--- START ---

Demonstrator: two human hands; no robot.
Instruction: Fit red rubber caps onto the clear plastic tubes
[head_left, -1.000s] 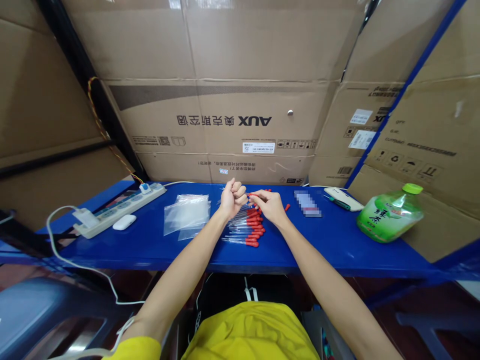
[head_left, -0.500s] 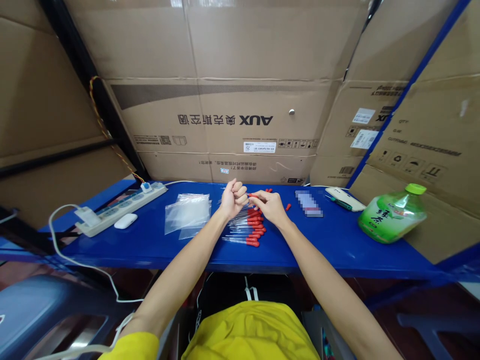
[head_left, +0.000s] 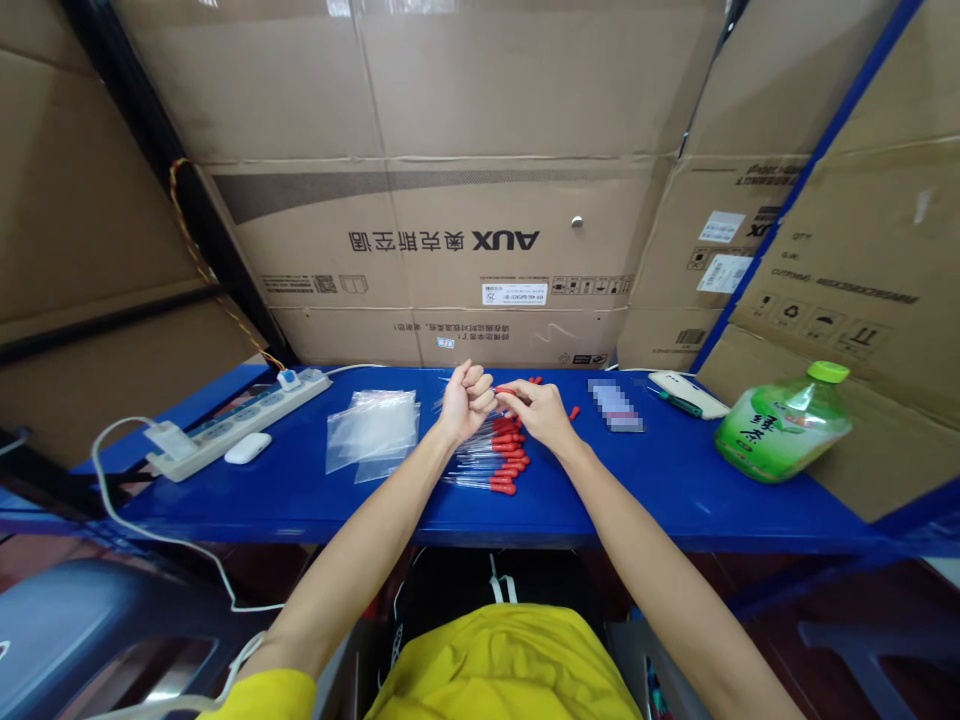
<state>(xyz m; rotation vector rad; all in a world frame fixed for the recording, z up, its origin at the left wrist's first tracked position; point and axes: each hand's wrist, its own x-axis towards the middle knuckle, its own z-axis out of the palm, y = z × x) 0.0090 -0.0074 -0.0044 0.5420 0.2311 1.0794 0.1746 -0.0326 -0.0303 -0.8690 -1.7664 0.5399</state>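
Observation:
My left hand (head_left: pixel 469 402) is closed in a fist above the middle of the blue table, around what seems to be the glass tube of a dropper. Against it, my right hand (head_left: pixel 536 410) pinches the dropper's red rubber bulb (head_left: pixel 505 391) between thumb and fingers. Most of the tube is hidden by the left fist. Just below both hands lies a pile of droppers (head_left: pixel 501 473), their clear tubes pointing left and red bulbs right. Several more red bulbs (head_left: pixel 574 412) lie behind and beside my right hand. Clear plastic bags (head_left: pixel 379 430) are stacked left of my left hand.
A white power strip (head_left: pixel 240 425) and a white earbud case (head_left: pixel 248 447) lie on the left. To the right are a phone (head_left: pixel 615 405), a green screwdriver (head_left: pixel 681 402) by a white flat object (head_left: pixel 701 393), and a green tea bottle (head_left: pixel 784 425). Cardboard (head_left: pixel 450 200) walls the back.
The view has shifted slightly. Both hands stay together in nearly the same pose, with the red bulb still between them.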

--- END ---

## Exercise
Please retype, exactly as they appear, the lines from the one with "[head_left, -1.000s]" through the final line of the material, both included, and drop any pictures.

## Completed exercise
[head_left, -1.000s] 
[head_left, -0.500s] 
[head_left, +0.000s] 
<state>(xyz m; rotation vector rad; all in a world frame fixed for the recording, z up, its origin at the left wrist's first tracked position; point and axes: each hand's wrist, its own x-axis towards the middle knuckle, its own z-axis out of the palm, y = z × x) 0.0090 -0.0074 -0.0044 0.5420 0.2311 1.0794 0.1746 -0.0326 -0.0303 -0.8690 -1.7664 0.5399</state>
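Observation:
My left hand (head_left: pixel 469 402) is closed in a fist above the middle of the blue table, around what seems to be the glass tube of a dropper. Against it, my right hand (head_left: pixel 536 410) pinches the dropper's red rubber bulb (head_left: pixel 505 391) between thumb and fingers. Most of the tube is hidden by the left fist. Just below both hands lies a pile of droppers (head_left: pixel 501 473), their clear tubes pointing left and red bulbs right. Several more red bulbs (head_left: pixel 574 412) lie behind and beside my right hand. Clear plastic bags (head_left: pixel 379 430) are stacked left of my left hand.
A white power strip (head_left: pixel 240 425) and a white earbud case (head_left: pixel 248 447) lie on the left. To the right are a phone (head_left: pixel 615 405), a green screwdriver (head_left: pixel 681 402) by a white flat object (head_left: pixel 701 393), and a green tea bottle (head_left: pixel 784 425). Cardboard (head_left: pixel 450 200) walls the back.
The view has shifted slightly. Both hands stay together in nearly the same pose, with the red bulb still between them.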

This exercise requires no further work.